The propagator of a free particle in 1d is $$ K(x_b, t_b; x_a, t_a ) = \sqrt{\frac{m}{2\pi i \hbar (t_b-t_a)}} \exp \left [ \frac{i m (x_b-x_a)^2}{2 \hbar (t_b-t_a)} \quad \right ] .$$ It looks nice.
But, here we have a square root of $i$. Between the two roots, which one should be taken? Based on what rule?
That propagator is nothing but the analytic continuation of the Green function of heat equation from real positive to imaginary values of $t_b-t_a$. The cut in the complex plane to make single valued the square root has therefore to be put along the negative real axis, or however in the semiplane $x<0$. With this cut the square root is well defined.
All that means that $\sqrt{i} = e^{i\pi/4}$ is the mathematically correct choice in that formula, the one producing a Dirac delta for $t_a=t_b$.
Define $\Delta t := t_b-t_a$ and $\Delta x := x_b-x_a$.
One should ensure that
$$\tag{1}{\rm Re}(i\Delta t)~>~0$$
is positive in order for the exponential factor
$$\tag{2}\exp \left [- \frac{ m}{2 \hbar}\frac{(\Delta x)^2}{ i\Delta t} \right]$$
to be exponentially damped.
Equivalently, one should perform the Feynman $i\epsilon$ prescription, i.e., substitute $ \Delta t\to\Delta t-i\epsilon$ in the propagator. This requirement (1) is to ensure that
$$\tag{3} \langle x_b ,t_b | x_a ,t_a \rangle ~\longrightarrow~\delta(\Delta x) \quad \text{for} \quad \Delta t \to 0$$
when one picks the branch of the square root that has positive real part.
Since the propagator is defined by the relation $$ \psi(x,t) = \int K(x',x,t,t') \psi(x',t') dx'\, dt' $$ A sing ambiguity would result in a change of phase of the wavefuntion, which does not alter the predictions of quantum mechanics. So it doesn't matter which square root you take, as a matter of fix ideas i always take the root
$$ \sqrt(z) = \|z\|^{1/2} \, e^{i \arg(z) / 2} $$
For what purpose would it ever matter which root you choose? Any calculation that results in a real number will give you the same answer no matter which root you pick.
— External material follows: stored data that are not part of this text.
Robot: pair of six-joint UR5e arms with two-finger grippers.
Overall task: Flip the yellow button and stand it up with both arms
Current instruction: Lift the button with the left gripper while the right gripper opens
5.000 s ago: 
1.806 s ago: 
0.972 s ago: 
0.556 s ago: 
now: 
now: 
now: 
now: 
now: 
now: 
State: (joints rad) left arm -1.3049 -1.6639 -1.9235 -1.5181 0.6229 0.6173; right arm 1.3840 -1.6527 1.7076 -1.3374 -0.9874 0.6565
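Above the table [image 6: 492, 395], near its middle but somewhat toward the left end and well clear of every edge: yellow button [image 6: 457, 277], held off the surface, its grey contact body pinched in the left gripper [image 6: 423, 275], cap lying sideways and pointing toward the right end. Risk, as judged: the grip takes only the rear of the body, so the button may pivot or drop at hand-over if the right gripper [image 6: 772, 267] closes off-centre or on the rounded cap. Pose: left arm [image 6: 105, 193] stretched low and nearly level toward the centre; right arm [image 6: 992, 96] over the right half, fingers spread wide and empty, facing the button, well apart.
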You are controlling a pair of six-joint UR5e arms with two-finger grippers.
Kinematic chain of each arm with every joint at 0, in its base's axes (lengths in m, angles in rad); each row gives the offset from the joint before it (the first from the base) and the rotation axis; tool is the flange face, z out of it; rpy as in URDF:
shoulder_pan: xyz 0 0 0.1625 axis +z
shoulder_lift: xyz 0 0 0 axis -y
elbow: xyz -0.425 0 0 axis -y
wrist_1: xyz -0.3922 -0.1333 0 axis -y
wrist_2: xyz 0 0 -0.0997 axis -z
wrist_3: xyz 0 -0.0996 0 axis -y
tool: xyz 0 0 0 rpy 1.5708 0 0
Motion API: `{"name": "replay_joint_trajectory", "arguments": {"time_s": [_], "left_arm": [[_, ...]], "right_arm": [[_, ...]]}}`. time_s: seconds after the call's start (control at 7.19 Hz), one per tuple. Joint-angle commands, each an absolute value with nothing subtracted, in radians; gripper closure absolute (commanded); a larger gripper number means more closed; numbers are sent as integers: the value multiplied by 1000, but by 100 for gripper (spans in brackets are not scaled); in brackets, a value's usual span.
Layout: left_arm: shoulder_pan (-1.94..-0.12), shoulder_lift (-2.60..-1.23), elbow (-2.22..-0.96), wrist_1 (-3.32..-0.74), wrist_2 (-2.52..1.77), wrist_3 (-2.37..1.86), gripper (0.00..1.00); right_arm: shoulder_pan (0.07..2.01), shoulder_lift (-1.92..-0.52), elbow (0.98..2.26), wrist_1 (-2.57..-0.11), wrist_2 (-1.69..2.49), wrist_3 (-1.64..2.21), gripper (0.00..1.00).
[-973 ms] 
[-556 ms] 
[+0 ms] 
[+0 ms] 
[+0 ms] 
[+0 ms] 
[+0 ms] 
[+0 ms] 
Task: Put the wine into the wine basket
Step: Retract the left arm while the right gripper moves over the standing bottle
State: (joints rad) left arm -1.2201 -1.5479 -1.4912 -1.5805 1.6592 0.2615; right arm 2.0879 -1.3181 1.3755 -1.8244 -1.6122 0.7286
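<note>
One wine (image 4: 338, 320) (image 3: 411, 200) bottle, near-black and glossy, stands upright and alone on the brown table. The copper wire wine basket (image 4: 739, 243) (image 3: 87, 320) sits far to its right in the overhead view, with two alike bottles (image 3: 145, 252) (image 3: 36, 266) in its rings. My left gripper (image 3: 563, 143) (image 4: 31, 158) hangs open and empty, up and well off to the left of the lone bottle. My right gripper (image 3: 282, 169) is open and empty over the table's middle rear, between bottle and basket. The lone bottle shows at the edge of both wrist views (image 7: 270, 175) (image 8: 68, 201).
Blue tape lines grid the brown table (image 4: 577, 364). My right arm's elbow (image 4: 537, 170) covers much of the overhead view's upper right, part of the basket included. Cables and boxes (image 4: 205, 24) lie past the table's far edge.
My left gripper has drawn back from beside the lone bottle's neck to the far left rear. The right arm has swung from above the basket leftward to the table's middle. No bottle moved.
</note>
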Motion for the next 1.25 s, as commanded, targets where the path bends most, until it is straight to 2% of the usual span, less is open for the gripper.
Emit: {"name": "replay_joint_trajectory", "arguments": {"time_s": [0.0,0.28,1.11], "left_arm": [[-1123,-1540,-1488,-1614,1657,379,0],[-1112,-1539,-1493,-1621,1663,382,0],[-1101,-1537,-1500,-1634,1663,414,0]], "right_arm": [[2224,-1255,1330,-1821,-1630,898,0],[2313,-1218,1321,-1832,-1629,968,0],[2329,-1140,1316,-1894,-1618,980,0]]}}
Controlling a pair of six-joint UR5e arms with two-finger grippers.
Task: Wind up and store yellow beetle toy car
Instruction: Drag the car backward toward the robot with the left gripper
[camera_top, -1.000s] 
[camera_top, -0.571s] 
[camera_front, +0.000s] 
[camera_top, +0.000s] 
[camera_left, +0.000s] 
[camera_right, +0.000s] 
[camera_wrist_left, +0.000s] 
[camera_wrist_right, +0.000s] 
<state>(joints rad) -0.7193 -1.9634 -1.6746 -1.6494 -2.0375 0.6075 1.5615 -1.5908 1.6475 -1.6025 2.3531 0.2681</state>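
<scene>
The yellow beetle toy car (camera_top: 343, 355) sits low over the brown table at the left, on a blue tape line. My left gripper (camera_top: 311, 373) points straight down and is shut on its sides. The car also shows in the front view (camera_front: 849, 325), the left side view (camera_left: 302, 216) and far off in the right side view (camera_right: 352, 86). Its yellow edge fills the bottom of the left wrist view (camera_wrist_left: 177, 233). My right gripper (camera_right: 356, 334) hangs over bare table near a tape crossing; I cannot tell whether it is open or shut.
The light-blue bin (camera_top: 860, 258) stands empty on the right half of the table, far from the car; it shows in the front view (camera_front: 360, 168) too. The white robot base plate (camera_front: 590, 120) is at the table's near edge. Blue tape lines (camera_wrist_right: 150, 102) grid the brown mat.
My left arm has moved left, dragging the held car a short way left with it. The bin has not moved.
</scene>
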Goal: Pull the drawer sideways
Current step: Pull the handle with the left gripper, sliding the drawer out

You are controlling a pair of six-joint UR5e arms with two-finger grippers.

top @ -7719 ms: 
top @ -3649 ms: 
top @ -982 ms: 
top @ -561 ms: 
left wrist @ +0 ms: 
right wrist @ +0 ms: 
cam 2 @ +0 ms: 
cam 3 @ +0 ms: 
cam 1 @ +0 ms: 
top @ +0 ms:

When you use the square root of $-1$ in an equation, do you worry which square root to pick? You might say you always pick $+i$, but I say the same thing--- and it's entirely possible that the root I call $i$ is the same as the root you call $-i$.
This causes no trouble because the real numbers you and I compute are always the same, regardless of whether our choices for $(-1)^{1/2}$ coincide --- and likewise for our choices of $(-1)^{1/4}$.